■ Work required ■
Please repeat every line below exactly, from the first to the last.
Data excerpt START
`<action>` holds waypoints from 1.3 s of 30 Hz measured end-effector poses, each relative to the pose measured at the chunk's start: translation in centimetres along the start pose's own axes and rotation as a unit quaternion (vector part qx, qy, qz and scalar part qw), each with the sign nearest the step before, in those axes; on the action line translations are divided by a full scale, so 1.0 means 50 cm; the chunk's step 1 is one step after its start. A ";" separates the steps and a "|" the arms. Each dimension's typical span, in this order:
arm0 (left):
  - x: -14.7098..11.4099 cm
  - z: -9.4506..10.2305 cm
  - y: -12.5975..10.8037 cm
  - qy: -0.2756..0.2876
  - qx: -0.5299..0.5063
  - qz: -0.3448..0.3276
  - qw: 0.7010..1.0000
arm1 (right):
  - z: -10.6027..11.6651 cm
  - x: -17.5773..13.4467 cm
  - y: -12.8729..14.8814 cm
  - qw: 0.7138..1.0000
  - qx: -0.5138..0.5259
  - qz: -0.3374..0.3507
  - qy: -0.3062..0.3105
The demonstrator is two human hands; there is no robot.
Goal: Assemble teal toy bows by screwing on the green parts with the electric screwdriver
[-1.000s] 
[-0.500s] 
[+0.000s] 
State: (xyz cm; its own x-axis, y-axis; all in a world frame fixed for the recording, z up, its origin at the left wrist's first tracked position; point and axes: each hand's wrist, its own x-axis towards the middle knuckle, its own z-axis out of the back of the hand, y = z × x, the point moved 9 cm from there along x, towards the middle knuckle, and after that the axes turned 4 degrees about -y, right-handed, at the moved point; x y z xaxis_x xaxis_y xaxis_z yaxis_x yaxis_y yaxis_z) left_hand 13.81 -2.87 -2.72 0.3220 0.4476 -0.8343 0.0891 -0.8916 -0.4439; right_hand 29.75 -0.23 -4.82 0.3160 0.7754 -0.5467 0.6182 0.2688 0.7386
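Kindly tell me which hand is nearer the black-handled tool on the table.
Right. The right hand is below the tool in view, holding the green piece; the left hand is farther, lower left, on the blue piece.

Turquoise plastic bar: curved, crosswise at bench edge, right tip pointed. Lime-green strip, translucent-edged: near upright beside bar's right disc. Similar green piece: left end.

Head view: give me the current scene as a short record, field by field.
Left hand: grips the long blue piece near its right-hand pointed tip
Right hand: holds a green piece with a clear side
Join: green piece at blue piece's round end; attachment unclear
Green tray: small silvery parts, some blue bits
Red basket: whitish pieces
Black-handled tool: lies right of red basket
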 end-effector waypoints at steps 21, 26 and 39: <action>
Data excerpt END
■ Result ■
`<action>` holds waypoints from 1.3 s of 30 Hz measured end-effector poses, each relative to the pose measured at the chunk's start: translation in centimetres along the start pose's own axes and rotation as a unit quaternion (vector part qx, qy, qz and scalar part qw), each with the sign nearest the step before, in those axes; on the action line translations are divided by a full scale, so 1.0 means 50 cm; the chunk's step 1 is one step after its start. A ";" separates the steps and a "|" the arms. Each dimension's typical span, in this order:
arm0 (left):
  - x: -14.7098..11.4099 cm
  - z: -9.4506..10.2305 cm
  - y: -12.5975..10.8037 cm
  - qy: -0.2756..0.2876
  - qx: -0.5299..0.5063
  - qz: -0.3448..0.3276
  - qw: 0.7010..1.0000
arm1 (right):
  - z: -10.6027..11.6651 cm
  - x: -17.5773..13.4467 cm
  - y: -12.8729..14.8814 cm
  - qw: 0.7138..1.0000
  - qx: -0.5138..0.5259
  - qz: -0.3374..0.3507
  - qy: -0.3062..0.3105
The demonstrator is two human hands; there is no robot.
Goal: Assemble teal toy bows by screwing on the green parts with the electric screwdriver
[-1.000s] 
[-0.500s] 
[+0.000s] 
State: (xyz cm; its own x-axis, y-axis; all in a world frame fixed for the recording, z up, its origin at the left wrist's first tracked position; point and axes: each hand's wrist, its own x-axis towards the middle knuckle, its own z-axis out of the back of the hand, y = z × x, the point moved 9 cm from there along x, towards the middle knuckle, and after that the axes turned 4 degrees about -y, right-handed, at the moved point; x y z xaxis_x xaxis_y xaxis_z yaxis_x yaxis_y yaxis_z) left_hand 13.81 -2.87 -2.72 0.3220 0.4476 -0.8343 0.0891 -0.8916 -0.4439; right_hand 29.75 -0.23 -4.82 0.3160 0.7754 -0.5467 0.6182 0.2688 0.7386
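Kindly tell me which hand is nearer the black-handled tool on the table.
Right. The right hand is below the tool in view, holding the green piece; the left hand is farther, lower left, on the blue piece.

Turquoise plastic bar: curved, crosswise at bench edge, right tip pointed. Lime-green strip, translucent-edged: near upright beside bar's right disc. Similar green piece: left end.

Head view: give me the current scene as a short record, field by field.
Left hand: grips the long blue piece near its right-hand pointed tip
Right hand: holds a green piece with a clear side
Join: green piece at blue piece's round end; attachment unclear
Green tray: small silvery parts, some blue bits
Red basket: whitish pieces
Black-handled tool: lies right of red basket
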 end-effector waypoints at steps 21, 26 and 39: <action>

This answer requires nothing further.